Let's say you have a corpus of journal papers or textbooks, and you're interested in performing a classification exercise to determine whether a given resource is relevant to your current field of research. This would be a semi-supervised learning application, with the classification starting by comparing your current body of research as the papers you've published, the textbooks you've read, etc. The point is that you have a clear 'initial' set of sources against which the classifier will compare future instances to determine whether the current instance falls within the 'relevant' or 'irrelevant' class.
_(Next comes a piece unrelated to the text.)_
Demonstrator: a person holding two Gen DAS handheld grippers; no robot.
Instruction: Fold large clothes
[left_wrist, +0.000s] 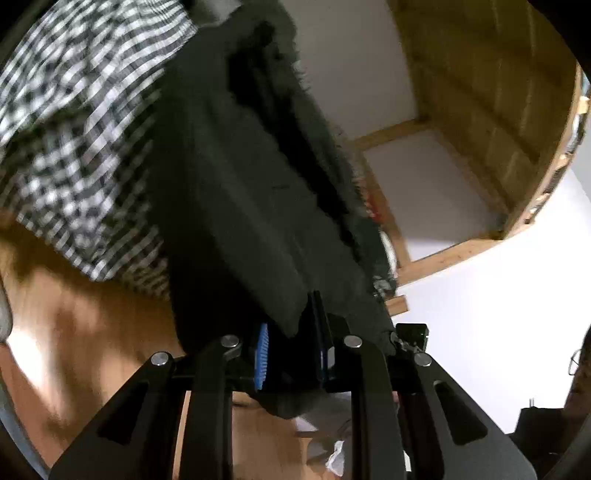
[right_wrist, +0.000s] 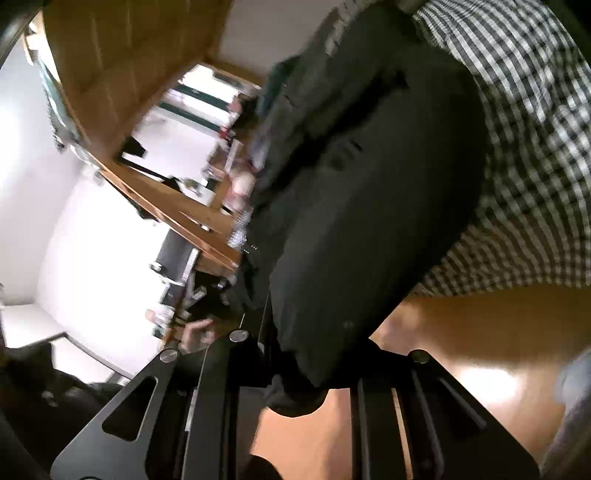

Because this is semi-supervised, there'd be a training set with journal papers, textbooks, etc. that are classified as relevant, and others that are tagged as irrelevant. Assuming we have a set of features, and assuming the classification method is robust, the exercise is pretty trivial for small datasets that will fit in memory.

Now, let's consider that you have an extremely large database of raw data that you're looking to pre-process for easy classification later on. Do any of you happen to know of any relational database modeling tips for NLP applications?

Specifically, what are some best practices for storing data for use as features? If you're using something like a bag-of-words model to represent a document, could you have a dictionary table and then a junction table between entries in the dictionary and documents in the corpus? I realize that for a large corpus with millions of records and thousands of words per record, you're talking billions of entries in the junction table. But, with indexing, would there be any major performance penalties for such a representation?

Going a step further, we could have another junction table between the dictionary and document indicating the term frequency within that document, and yet another for POS tags (either n-gram- or HMM-based; I'm not sure which is more accurate for POS tagging). Again, these would yield many billions of records, but at least in the term frequency case, it enables us to calculate the tf-idf with one SELECT statement (with a lot of inner joins and SQL magic to get the tf and the idf, and then to compute the product of the two).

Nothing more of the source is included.